- _Task objective_:
Make an exact copy of the data below, leaving out every picture.

- _Data_:

╭──

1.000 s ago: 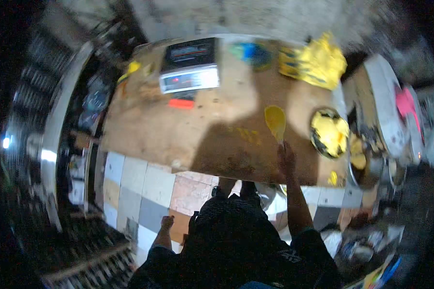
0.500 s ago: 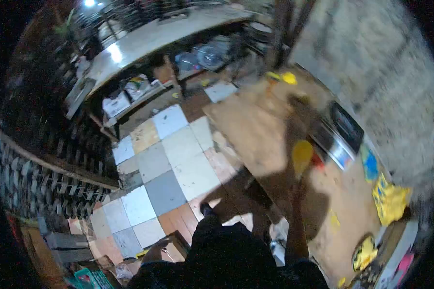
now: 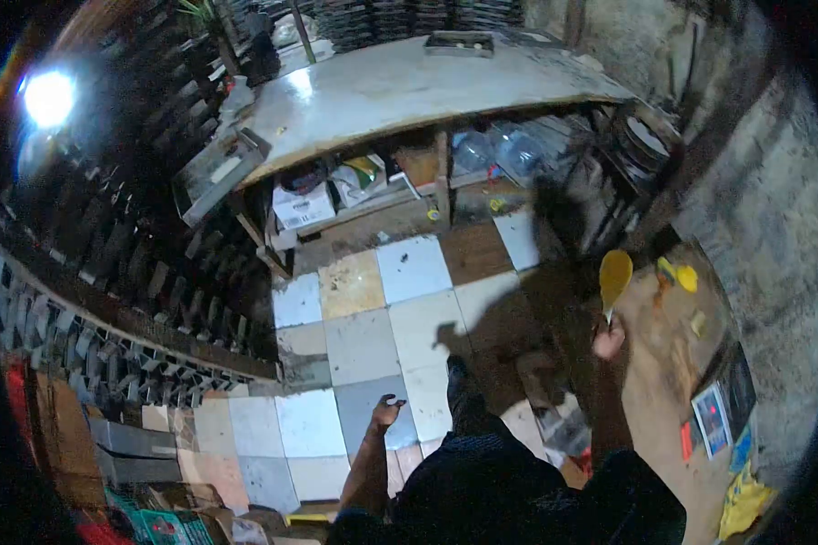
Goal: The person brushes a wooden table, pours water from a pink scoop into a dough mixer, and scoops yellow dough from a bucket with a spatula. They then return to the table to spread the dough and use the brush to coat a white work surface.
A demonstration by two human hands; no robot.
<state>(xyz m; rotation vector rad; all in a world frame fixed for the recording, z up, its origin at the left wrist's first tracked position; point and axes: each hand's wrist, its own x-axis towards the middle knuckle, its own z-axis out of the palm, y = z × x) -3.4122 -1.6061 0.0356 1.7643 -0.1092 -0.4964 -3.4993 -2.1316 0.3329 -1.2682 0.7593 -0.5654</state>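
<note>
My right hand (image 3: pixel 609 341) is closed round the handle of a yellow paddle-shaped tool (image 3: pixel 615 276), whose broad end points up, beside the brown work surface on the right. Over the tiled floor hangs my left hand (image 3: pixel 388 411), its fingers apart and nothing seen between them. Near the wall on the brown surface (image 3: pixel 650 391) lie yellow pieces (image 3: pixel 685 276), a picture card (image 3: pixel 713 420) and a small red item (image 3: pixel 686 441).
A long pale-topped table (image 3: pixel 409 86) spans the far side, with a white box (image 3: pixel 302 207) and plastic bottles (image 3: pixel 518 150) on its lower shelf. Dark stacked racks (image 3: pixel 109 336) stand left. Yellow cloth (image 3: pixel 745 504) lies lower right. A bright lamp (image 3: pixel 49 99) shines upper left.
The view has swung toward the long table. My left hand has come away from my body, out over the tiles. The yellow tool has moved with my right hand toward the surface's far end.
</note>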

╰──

- _Task output_:
1.000 s ago: 
0.500 s ago: 
now: 
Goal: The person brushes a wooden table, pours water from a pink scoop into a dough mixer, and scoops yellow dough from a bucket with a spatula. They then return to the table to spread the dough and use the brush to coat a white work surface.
A demonstration by two human hands; no robot.
<state>(xyz m; rotation vector rad; all in a world frame fixed for the recording, z up, its origin at the left wrist's first tracked position; point and axes: each hand's wrist, its own x-axis towards the middle knuckle, its own z-axis out of the palm, y = z × x) -3.4122 -1.6061 0.0356 1.7643 -0.1092 -0.4964 -3.4993 -2.1316 0.3329 -1.2682 0.7593 -0.5654</state>
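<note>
My right hand (image 3: pixel 609 341) is closed round the handle of a yellow paddle-shaped tool (image 3: pixel 615 276), whose broad end points up, beside the brown work surface on the right. Over the tiled floor hangs my left hand (image 3: pixel 388 411), its fingers apart and nothing seen between them. Near the wall on the brown surface (image 3: pixel 650 391) lie yellow pieces (image 3: pixel 685 276), a picture card (image 3: pixel 713 420) and a small red item (image 3: pixel 686 441).
A long pale-topped table (image 3: pixel 409 86) spans the far side, with a white box (image 3: pixel 302 207) and plastic bottles (image 3: pixel 518 150) on its lower shelf. Dark stacked racks (image 3: pixel 109 336) stand left. Yellow cloth (image 3: pixel 745 504) lies lower right. A bright lamp (image 3: pixel 49 99) shines upper left.
The view has swung toward the long table. My left hand has come away from my body, out over the tiles. The yellow tool has moved with my right hand toward the surface's far end.
</note>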

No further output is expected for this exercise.